Start of AVAILABLE DATA

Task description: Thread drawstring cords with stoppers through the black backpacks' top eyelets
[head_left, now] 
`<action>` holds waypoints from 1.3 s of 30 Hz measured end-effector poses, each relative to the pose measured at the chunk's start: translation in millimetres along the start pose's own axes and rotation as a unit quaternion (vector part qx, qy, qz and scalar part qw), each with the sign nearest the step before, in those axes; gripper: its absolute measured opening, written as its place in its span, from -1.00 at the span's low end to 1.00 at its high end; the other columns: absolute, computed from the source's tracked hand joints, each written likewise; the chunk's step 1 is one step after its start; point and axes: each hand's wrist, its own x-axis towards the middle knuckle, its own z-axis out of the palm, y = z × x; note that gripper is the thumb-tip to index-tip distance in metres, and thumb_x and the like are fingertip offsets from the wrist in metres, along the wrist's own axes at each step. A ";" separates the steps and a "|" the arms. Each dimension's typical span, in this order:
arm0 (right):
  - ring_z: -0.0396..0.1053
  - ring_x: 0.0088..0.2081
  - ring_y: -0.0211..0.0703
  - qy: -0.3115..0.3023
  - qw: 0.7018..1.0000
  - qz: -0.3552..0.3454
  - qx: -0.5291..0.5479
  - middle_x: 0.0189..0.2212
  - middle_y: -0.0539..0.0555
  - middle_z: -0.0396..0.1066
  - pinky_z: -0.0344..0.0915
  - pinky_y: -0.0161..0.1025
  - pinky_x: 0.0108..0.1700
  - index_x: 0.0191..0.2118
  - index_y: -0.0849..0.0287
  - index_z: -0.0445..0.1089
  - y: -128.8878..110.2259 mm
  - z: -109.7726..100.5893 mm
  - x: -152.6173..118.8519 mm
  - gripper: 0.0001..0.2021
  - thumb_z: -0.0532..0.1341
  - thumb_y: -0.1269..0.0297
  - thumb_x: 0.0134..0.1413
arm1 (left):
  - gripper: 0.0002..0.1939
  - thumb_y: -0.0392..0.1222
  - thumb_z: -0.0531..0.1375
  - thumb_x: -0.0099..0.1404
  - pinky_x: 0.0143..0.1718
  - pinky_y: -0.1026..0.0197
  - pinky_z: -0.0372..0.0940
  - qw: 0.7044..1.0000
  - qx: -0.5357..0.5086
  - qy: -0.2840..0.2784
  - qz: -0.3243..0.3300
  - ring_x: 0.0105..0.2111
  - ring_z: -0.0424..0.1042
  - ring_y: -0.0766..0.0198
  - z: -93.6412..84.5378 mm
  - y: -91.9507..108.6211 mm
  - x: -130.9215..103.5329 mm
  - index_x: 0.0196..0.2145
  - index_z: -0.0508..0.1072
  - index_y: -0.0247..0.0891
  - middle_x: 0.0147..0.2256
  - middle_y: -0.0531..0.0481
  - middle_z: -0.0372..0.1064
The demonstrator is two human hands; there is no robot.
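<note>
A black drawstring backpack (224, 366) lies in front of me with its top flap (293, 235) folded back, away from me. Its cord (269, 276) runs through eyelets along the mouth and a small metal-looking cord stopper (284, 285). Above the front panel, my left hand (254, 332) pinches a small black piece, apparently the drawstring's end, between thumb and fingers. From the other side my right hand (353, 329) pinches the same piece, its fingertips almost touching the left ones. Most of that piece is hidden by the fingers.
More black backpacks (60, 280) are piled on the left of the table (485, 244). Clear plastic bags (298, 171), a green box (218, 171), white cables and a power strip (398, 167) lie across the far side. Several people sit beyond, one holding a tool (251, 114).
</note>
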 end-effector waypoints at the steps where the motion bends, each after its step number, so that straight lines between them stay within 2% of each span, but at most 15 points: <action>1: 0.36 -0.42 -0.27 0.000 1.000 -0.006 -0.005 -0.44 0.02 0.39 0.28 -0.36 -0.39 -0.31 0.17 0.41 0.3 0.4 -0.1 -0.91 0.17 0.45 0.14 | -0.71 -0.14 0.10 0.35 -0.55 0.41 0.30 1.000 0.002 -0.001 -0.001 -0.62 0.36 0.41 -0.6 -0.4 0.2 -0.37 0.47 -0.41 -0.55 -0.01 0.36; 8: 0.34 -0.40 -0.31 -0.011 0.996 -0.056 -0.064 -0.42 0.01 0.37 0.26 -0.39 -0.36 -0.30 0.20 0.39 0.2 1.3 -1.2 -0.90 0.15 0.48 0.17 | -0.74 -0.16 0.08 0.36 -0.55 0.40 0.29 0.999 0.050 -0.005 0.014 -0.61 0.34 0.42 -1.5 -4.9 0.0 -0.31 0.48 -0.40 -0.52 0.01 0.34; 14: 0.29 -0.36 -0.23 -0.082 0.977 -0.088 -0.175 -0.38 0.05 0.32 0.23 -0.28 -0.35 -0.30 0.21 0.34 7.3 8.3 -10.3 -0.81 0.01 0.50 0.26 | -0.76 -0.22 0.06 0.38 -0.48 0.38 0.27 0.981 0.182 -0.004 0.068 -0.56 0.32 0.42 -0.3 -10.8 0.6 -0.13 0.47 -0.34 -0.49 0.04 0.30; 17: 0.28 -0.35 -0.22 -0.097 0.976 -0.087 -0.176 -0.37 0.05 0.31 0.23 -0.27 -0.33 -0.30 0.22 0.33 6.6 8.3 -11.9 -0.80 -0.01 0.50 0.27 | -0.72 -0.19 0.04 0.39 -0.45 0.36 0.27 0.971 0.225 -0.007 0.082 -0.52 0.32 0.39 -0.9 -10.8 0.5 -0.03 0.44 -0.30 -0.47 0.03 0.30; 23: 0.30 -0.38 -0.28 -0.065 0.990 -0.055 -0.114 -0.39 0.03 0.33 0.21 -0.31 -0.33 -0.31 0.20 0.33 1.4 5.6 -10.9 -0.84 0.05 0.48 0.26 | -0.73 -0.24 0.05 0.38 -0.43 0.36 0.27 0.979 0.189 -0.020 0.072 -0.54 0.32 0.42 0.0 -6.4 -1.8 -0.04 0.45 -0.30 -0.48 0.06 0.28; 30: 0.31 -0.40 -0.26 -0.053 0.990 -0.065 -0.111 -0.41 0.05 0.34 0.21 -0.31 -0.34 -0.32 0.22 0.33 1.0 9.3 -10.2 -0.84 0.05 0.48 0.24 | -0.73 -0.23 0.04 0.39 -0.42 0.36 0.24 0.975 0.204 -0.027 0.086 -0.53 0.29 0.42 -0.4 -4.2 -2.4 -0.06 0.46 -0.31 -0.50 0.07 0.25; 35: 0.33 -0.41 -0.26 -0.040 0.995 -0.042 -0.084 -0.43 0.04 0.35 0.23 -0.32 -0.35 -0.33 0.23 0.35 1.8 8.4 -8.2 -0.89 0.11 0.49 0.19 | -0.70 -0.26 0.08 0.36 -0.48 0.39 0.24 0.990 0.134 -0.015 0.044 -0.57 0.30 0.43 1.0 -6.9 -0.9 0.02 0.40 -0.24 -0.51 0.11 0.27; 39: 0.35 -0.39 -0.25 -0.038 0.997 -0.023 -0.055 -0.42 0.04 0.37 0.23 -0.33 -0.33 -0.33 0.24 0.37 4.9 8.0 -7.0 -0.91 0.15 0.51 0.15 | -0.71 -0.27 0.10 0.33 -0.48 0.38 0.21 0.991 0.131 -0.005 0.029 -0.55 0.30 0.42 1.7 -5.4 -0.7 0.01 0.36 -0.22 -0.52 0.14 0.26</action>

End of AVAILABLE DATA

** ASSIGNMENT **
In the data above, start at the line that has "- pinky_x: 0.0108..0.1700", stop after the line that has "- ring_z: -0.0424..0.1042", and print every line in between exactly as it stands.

** ANSWER TO THIS TASK **
  - pinky_x: 0.0108..0.1700
  - index_x: 0.0191..0.2118
  - index_y: -0.0849..0.0287
  - index_z: -0.0445..0.1089
  - y: -128.8878..110.2259 mm
  - z: -109.7726..100.5893 mm
  - x: -152.6173..118.8519 mm
  - gripper: 0.0001..0.2021
  - thumb_z: -0.0532..0.1341
  - thumb_y: -0.1269..0.0297
  - thumb_x: 0.0134..0.1413
arm1 (left):
  - gripper: 0.0002..0.1939
  - thumb_y: -0.0392..0.1222
  - thumb_z: -0.0531..0.1375
  - thumb_x: -0.0099..0.1404
  - pinky_x: 0.0143..0.1718
  - pinky_y: -0.1026..0.0197
  - pinky_z: -0.0372..0.0940
  - qw: 0.7044..1.0000
  - qx: -0.5357..0.5086
  - qy: -0.2840..0.2784
  - qz: -0.3243..0.3300
  - ring_x: 0.0105..0.2111
  - ring_z: -0.0424..0.1042

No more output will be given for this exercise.